Restaurant in Puerto Vallarta, Jalisco, Mexico

The Pancake House (also known as Memo's Pancake House) is a pancake house in Zona Romántica, Puerto Vallarta, in the Mexican state of Jalisco. Established in 1987, the restaurant is owned by Guillermo "Memo" Barroso. According to the San Francisco Chronicle, the restaurant "appears to have a cult following".

==Description and reception==
Most known for pancakes and waffles, the restaurant's menu also includes chilaquiles, eggs Florentine, and machaca burritos. There are 12 kinds of pancakes, including the "Oh Henry" (chocolate and peanut butter) and 8 waffle varieties. Fodor's says, "The large dining room bursts with local families on weekends and homesick travelers.
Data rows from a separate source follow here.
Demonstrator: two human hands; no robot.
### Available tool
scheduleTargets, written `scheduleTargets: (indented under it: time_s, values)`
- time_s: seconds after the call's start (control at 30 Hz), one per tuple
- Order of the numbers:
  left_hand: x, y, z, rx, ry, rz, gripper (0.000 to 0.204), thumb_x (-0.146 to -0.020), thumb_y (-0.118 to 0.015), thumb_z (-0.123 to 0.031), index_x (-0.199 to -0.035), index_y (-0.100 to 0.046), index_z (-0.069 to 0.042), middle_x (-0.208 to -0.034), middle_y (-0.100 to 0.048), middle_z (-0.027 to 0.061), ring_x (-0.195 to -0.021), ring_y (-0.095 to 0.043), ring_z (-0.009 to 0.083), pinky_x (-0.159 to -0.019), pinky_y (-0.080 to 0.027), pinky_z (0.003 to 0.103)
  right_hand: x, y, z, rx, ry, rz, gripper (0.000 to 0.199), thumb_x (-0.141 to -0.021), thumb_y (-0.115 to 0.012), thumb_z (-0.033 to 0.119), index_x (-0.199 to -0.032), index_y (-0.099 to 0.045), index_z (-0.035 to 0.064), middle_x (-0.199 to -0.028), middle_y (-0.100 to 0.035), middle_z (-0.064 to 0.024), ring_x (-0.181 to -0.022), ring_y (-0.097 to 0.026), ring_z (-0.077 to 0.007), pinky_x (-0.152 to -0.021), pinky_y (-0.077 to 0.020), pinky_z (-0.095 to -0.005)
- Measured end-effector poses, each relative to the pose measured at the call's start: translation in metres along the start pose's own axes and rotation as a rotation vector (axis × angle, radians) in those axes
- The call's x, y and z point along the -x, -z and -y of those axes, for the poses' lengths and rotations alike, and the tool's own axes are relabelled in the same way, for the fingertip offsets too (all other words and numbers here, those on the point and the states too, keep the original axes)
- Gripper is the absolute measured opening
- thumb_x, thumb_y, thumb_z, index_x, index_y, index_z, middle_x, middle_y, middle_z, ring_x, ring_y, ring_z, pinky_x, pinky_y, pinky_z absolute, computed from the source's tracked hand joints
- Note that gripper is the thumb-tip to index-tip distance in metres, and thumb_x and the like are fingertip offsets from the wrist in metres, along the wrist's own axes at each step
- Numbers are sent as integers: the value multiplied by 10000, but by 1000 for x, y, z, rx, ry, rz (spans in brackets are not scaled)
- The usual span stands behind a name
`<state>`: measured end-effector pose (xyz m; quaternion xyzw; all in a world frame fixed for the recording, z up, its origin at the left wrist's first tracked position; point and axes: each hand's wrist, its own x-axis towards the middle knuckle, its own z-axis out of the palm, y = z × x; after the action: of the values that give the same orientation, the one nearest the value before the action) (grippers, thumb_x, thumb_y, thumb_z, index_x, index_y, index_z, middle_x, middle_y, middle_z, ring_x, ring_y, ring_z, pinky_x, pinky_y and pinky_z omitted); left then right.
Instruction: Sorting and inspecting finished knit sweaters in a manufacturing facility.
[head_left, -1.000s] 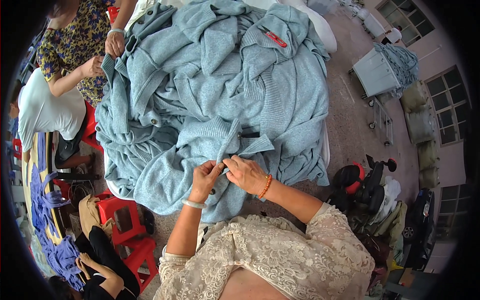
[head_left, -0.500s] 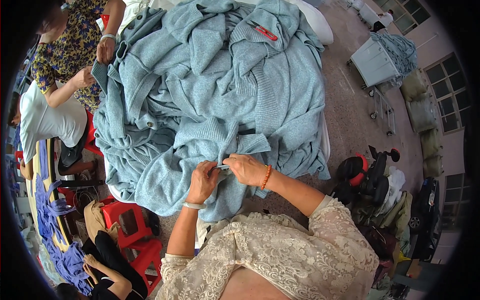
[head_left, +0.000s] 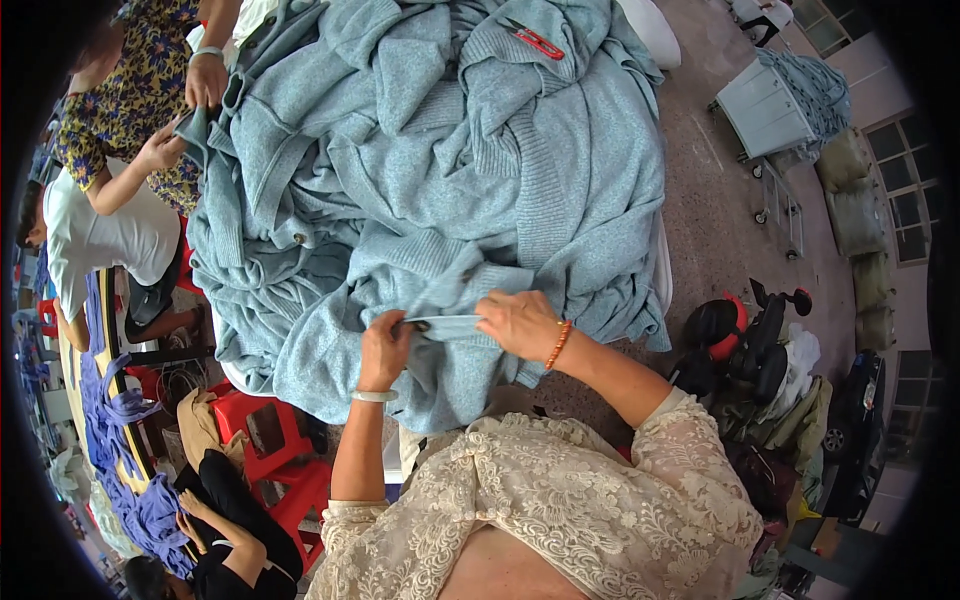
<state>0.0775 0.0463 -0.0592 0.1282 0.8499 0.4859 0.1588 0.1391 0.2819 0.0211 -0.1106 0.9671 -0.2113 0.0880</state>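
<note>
You wear a cream lace top [head_left: 590,500], patterned with flowers, its sleeves [head_left: 690,432] edged in plain bands. A pale bangle [head_left: 375,396] rings your left wrist [head_left: 374,384]; orange beads [head_left: 558,345] (small, rounded ones) circle your right wrist [head_left: 547,335].

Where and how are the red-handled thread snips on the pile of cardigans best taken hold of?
Probably pinch the red-handled thread snips across the handle, the right hand coming from the lower right: they lie on top of the blue-grey cardigans, handle toward that side, dark pointed blades facing upper left, away from the fingers.
</note>
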Motion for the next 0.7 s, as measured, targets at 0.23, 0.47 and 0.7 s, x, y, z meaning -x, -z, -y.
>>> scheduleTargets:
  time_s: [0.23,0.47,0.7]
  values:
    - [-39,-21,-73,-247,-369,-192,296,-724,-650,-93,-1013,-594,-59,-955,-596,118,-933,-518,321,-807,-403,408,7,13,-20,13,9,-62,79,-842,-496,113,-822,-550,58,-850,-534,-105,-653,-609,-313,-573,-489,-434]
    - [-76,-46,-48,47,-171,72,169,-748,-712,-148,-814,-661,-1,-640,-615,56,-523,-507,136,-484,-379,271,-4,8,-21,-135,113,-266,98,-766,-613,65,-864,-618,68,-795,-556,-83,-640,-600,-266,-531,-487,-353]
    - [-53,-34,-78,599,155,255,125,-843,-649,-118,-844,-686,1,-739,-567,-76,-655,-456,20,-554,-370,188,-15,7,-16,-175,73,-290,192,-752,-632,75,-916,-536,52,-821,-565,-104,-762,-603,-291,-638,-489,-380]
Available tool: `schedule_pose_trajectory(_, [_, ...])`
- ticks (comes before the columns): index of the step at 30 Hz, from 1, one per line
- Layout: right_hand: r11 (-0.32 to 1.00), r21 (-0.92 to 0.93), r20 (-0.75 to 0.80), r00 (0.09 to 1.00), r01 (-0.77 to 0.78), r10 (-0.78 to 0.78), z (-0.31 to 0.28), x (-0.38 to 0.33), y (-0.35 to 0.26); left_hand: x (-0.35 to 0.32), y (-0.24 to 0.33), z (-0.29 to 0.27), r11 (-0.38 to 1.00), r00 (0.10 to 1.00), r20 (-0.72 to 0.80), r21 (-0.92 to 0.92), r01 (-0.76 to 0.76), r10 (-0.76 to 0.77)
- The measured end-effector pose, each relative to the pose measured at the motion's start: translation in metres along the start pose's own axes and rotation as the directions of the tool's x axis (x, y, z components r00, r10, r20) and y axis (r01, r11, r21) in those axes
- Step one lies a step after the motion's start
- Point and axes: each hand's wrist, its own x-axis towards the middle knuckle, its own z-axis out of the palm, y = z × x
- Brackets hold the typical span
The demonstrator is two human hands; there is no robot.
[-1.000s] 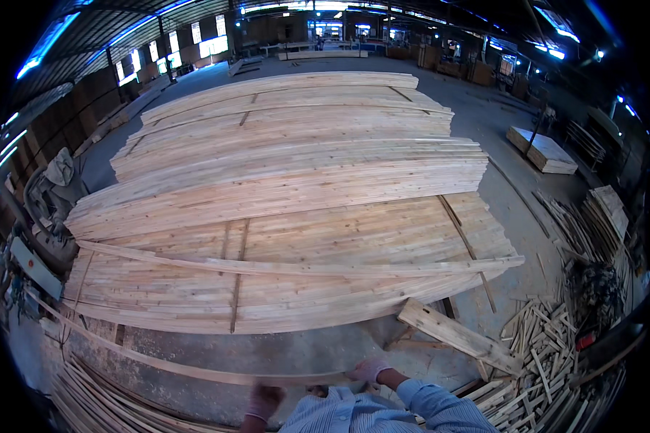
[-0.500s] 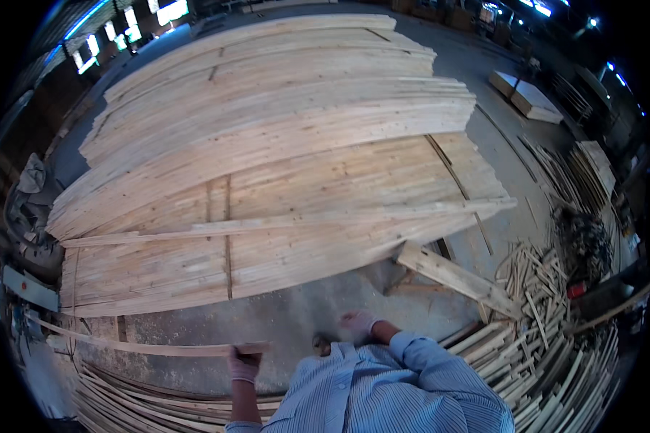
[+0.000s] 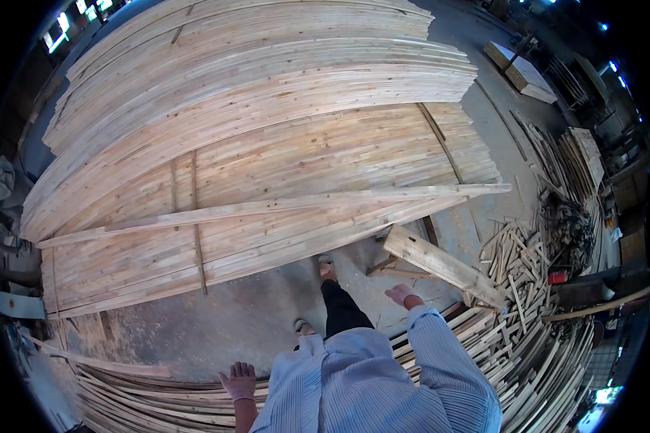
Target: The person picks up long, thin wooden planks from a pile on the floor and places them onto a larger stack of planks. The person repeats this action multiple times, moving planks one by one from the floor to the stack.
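Left hand [image 3: 239,381], gloved, fingers spread and released, holds nothing; it hangs over the curved strips [image 3: 144,400] heaped along the lower left floor. Right hand [image 3: 401,294], also gloved, loosely open and empty, hangs above the concrete floor [image 3: 231,321], near the short thick plank [image 3: 440,265] that lies tilted by the scrap pile [image 3: 520,267]. Ahead of the feet spreads the big stack of boards [image 3: 267,144]. One long thin strip [image 3: 282,207] lies across its near layers, running left to right.
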Motion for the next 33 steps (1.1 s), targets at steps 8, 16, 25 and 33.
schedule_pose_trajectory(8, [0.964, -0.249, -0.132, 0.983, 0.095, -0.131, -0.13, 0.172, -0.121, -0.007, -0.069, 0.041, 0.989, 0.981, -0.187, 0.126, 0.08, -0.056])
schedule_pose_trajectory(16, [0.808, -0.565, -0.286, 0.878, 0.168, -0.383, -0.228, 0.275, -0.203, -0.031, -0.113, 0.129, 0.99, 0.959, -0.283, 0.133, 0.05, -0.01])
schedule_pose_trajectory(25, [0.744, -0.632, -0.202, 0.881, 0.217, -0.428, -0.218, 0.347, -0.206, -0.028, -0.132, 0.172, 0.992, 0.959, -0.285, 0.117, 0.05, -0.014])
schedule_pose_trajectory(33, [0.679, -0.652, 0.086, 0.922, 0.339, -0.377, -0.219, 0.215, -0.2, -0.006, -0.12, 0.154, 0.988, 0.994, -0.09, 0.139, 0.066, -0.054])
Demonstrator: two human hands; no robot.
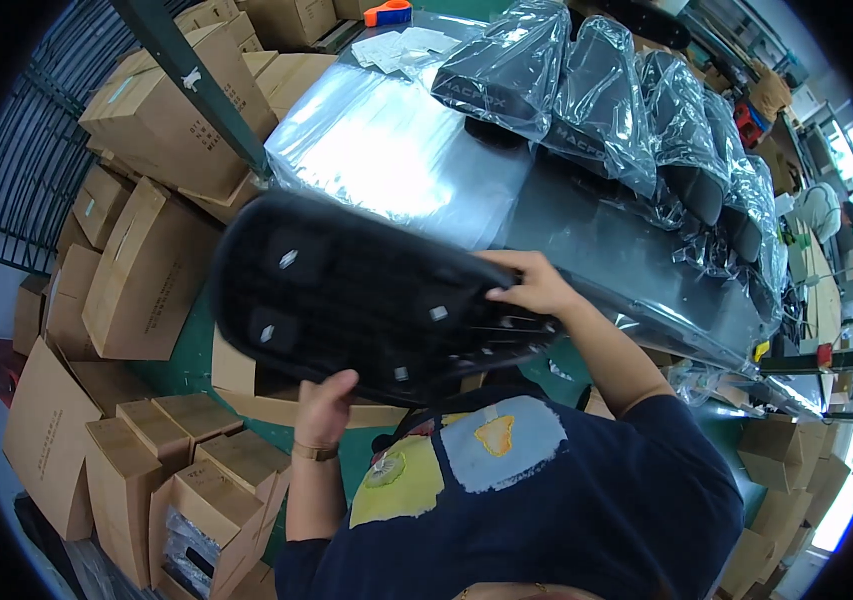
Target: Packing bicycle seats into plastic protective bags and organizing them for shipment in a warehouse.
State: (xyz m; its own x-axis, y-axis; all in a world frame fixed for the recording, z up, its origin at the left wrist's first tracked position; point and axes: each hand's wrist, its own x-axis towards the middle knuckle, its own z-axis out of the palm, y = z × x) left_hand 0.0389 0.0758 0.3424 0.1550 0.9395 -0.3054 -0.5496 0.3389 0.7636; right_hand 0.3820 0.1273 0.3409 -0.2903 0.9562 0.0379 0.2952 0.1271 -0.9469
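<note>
A long black piece shaped like a bike seat (347, 290) is held tilted in front of my body. Its broad end points left, and its hollow underside, dotted with small pale metal tabs, faces me. My left hand (327, 408) grips its near edge, thumb up and the other fingers hidden beneath. At the narrower right end my right hand (537, 285) is closed on the far edge, thumb on the underside. Motion blurs the piece slightly. On the table to the right, several similar black pieces in clear plastic bags (602, 100) stand in a row.
Clear plastic sheeting (387, 150) covers the table's left part, with white papers (402, 48) and an orange-and-blue tape dispenser (389, 13) at its far end. A green post (192, 85) rises at the table's corner. Cardboard boxes (152, 270) crowd the left; an open carton (237, 365) lies below the seat.
</note>
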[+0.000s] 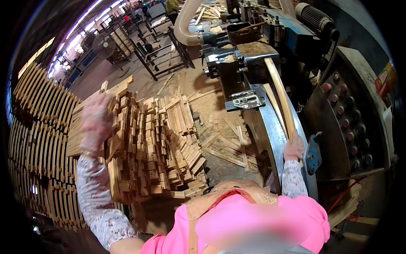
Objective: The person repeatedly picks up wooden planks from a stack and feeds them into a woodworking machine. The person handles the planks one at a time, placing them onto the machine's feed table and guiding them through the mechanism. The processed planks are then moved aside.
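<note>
Holding: your right hand [294,148] is closed around the near end of a long, pale, gently curved wooden slat [281,95], just in front of your pink-clad chest.
Slat axis: it runs away from you, from your grip up along the curved grey metal guide [270,131] toward the blue and grey woodworking machine [253,51]; its far end sits at the sawdust-covered machine head.
Slat look: thin, narrow, light raw wood, smooth, bowed slightly along its length.
Nearer hand: your right one is on the slat; your left hand [96,122] is well apart from it, raised on your left side and blurred.
Left grip: you have it against the tall stack of short pale wooden offcuts [156,144]; I cannot tell whether the fingers are closed on a piece.
Farther off: racks of curved wooden slats [42,139] at your far left, a ribbed beige dust hose [186,23] above the machine.
</note>
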### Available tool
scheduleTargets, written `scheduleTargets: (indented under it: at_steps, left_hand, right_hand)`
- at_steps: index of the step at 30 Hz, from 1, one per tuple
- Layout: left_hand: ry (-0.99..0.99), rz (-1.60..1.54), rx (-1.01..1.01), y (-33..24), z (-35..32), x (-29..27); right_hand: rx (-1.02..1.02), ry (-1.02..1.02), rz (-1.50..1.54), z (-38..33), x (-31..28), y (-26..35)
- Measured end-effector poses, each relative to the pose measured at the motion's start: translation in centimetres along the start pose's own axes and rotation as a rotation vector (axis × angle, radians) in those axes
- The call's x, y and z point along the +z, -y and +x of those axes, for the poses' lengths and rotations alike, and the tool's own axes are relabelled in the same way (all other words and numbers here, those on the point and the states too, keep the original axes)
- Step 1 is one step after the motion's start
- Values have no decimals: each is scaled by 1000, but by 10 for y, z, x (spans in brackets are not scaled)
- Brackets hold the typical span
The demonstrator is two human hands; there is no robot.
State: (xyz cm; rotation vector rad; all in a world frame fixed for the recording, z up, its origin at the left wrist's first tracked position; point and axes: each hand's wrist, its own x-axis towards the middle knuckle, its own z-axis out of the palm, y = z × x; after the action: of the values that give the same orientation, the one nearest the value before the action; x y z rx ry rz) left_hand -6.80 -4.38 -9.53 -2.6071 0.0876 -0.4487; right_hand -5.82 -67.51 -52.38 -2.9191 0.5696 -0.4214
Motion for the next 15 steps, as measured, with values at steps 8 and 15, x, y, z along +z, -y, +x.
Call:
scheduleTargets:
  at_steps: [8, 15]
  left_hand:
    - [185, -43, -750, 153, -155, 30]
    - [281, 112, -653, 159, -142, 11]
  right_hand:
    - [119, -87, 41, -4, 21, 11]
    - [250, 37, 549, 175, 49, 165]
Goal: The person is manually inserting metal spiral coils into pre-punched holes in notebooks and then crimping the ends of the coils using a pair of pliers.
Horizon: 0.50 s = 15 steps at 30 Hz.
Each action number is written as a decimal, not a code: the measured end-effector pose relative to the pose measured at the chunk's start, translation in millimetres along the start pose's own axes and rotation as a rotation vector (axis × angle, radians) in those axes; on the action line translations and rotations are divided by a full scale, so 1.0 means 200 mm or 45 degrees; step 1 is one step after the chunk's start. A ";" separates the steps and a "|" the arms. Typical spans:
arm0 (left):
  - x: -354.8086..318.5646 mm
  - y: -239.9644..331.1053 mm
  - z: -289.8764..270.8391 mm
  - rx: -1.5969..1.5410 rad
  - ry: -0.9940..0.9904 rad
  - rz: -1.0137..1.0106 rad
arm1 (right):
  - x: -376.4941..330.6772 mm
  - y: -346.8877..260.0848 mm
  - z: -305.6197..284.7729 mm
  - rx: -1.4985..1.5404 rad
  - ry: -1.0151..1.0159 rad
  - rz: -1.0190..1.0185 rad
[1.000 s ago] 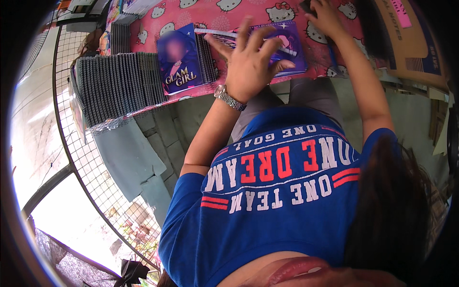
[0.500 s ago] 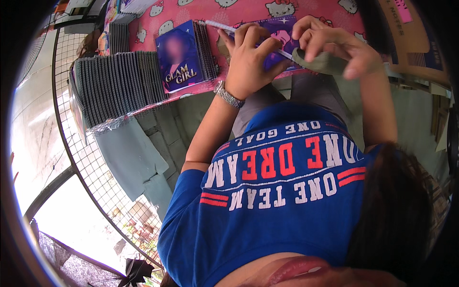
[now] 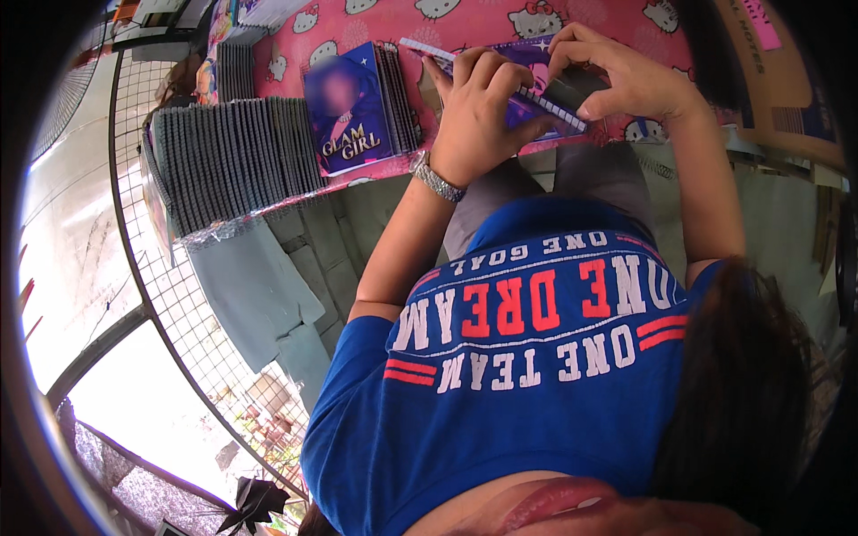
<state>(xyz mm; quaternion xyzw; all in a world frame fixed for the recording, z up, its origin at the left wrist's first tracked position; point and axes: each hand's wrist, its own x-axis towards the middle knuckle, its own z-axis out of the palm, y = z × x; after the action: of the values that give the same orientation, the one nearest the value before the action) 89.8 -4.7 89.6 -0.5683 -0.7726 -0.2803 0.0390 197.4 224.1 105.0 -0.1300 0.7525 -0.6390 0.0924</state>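
Note:
A notebook (image 3: 522, 109) with a purple picture cover lies slanted on the pink table, its long white edge (image 3: 563, 116) lined with dark marks like a row of coils or holes. My left hand (image 3: 478, 103), with a metal watch on the wrist, is closed over the middle of that edge. My right hand (image 3: 617, 76) is curled round the near right corner, thumb and fingers on the edge and on a dark grey-green sheet (image 3: 576, 87). Both palms hide much of the notebook.
Left of my hands leans a blue-covered notebook (image 3: 349, 116) against more spiral-bound ones. A long row of upright notebooks (image 3: 237, 161) runs along the table's near left edge. The table has a pink patterned cover (image 3: 384, 22). A cardboard box (image 3: 778, 80) stands at the right.
My right hand has come down to the right end of the notebook's edge. The grey-green sheet, earlier curled out under its fingers, now lies flatter within its grip. My left hand stays on the edge.

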 end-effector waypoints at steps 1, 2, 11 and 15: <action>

It can get noisy, and service tends to slip when Memo is out of town. The draped back patio is pretty, but it's like a greenhouse when the day heats up." In The Rough Guide to Mexico, John Fisher described the restaurant as a "marquee-like affair serving good pancakes, waffles, blintzes and all-you-can-drink coffee to a tourist crowd".